◆ Problem to solve ◆
Write out all the data again, exactly.

◆ Dataset content ◆
· · · · · · ·
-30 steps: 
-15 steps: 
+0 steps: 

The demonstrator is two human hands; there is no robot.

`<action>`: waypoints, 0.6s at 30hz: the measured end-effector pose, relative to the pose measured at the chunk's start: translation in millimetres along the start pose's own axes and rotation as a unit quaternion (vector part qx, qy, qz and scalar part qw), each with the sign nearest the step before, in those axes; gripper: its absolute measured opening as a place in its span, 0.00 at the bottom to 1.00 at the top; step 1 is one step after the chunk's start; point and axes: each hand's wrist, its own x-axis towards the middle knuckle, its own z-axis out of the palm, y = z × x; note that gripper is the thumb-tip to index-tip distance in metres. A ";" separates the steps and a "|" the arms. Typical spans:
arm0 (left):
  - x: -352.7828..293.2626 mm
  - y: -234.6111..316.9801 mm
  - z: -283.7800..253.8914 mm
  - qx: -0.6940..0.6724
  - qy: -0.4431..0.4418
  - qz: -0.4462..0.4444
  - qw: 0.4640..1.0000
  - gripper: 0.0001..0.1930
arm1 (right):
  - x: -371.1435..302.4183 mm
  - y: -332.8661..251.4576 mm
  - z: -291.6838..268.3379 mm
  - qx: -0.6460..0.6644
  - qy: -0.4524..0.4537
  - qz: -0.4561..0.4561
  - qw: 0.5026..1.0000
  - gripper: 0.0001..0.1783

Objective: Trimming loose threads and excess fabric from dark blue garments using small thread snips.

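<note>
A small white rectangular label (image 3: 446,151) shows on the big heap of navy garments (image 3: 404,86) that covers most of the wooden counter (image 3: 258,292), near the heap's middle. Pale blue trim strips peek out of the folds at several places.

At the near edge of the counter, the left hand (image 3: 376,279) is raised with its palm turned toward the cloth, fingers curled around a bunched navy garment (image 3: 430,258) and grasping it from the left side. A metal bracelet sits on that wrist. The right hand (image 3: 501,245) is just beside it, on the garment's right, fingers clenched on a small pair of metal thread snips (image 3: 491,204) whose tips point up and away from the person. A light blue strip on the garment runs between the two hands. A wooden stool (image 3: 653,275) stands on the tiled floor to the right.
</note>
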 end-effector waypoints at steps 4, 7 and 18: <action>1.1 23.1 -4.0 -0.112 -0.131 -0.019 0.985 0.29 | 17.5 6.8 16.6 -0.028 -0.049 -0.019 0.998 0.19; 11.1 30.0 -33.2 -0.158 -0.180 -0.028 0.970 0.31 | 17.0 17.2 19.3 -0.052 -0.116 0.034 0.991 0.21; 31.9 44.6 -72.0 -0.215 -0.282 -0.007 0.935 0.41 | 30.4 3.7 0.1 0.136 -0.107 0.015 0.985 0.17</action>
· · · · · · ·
◆ Response box ◆
-30 steps: 
-15 steps: 
+0 steps: 

The demonstrator is two human hands; there is no robot.

`<action>`: waypoints, 0.6s at 30hz: the measured end-effector pose, relative to the pose measured at the chunk's start: translation in millimetres along the start pose's own axes and rotation as a unit quaternion (vector part qx, qy, qz and scalar part qw), each with the sign nearest the step before, in those axes; gripper: its absolute measured opening as a place in its span, 0.00 at the bottom to 1.00 at the top; step 1 is one step after the chunk's start; point and axes: each hand's wrist, its own x-axis towards the middle knuckle, its own z-axis out of the palm, y = z × x; note that gripper is the thumb-tip to index-tip distance in metres. A ";" separates the steps and a "|" the arms. Typical spans:
arm0 (left):
  - x: -352.7828..293.2626 mm
  - y: -234.6111..316.9801 mm
  - z: -283.7800..253.8914 mm
  - qx: -0.6940..0.6724
  - qy: -0.4431..0.4418
  - qz: -0.4462..0.4444
  - qw: 0.4640..1.0000
  - gripper: 0.0001..0.1930
arm1 (right):
  - x: -371.1435..302.4183 mm
  - y: -332.8661..251.4576 mm
  - z: -291.6838..268.3379 mm
  - qx: -0.6460..0.6644
  - qy: -0.4524..0.4537
  - qz: -0.4561..0.4561
  - qw: 0.5026..1.0000
  - gripper: 0.0001..0.1783

Objective: Trimming loose threads and excess fabric from dark blue garments using small thread snips.

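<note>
A small white rectangular label (image 3: 446,151) shows on the big heap of navy garments (image 3: 404,86) that covers most of the wooden counter (image 3: 258,292), near the heap's middle. Pale blue trim strips peek out of the folds at several places.

At the near edge of the counter, the left hand (image 3: 376,279) is raised with its palm turned toward the cloth, fingers curled around a bunched navy garment (image 3: 430,258) and grasping it from the left side. A metal bracelet sits on that wrist. The right hand (image 3: 501,245) is just beside it, on the garment's right, fingers clenched on a small pair of metal thread snips (image 3: 491,204) whose tips point up and away from the person. A light blue strip on the garment runs between the two hands. A wooden stool (image 3: 653,275) stands on the tiled floor to the right.
</note>
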 end-effector waypoints at steps 4, 7 and 18: <action>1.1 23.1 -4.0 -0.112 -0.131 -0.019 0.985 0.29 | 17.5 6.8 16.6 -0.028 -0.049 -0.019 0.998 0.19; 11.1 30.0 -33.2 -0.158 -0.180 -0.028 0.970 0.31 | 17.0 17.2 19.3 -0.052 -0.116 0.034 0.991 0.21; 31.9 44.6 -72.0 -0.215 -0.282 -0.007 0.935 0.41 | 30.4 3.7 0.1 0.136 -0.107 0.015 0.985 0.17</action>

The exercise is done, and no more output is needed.